#### INFORMATION SHOWN

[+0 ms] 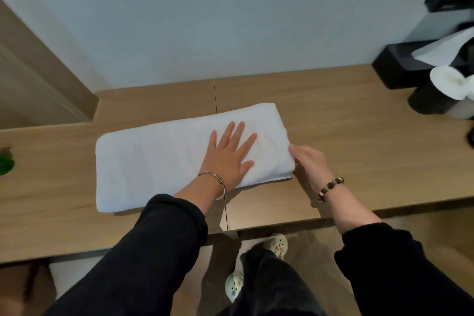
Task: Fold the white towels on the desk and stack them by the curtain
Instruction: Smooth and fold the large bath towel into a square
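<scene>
A white towel [159,159], folded into a long band, lies across the middle of the wooden desk [359,151]. My left hand [228,154] presses flat on its right half, fingers spread and straight. My right hand [306,161] is at the towel's right end, its fingers curled against the edge of the folded layers; the fingertips are hidden, so the hold itself is unclear. No curtain or other towel stack is in view.
A black tissue box [400,69] with a white tissue sticking out stands at the back right, a dark cylinder holder with white paper [441,95] in front of it. Something green [5,164] sits at the left edge. The wall runs behind the desk.
</scene>
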Demonstrator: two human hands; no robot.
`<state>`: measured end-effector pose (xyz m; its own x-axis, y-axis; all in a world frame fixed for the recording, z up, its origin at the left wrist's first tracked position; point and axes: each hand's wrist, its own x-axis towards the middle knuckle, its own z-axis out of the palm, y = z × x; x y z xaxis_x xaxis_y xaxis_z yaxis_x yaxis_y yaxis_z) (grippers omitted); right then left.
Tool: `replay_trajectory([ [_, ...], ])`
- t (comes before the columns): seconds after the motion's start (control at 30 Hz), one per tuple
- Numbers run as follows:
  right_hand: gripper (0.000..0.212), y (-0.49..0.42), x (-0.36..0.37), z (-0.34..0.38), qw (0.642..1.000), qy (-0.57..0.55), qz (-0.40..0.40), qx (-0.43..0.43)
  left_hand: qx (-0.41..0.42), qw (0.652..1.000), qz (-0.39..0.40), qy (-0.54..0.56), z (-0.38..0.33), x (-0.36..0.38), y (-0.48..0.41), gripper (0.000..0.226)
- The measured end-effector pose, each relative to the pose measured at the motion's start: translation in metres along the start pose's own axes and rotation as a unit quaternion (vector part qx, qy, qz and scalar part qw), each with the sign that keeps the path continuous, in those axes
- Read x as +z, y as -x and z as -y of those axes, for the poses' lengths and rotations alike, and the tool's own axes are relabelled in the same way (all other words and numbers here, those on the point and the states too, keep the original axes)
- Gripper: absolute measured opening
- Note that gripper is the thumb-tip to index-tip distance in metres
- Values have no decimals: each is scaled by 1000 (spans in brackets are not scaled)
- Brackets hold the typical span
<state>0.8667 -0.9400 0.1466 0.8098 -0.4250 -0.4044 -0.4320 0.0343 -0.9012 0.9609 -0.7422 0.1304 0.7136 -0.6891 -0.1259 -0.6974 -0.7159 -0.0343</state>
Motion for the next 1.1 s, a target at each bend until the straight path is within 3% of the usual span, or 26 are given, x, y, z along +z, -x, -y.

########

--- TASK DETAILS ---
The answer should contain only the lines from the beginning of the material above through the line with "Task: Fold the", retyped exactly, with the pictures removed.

--- RESPONSE BELOW ---
[+0 ms] 
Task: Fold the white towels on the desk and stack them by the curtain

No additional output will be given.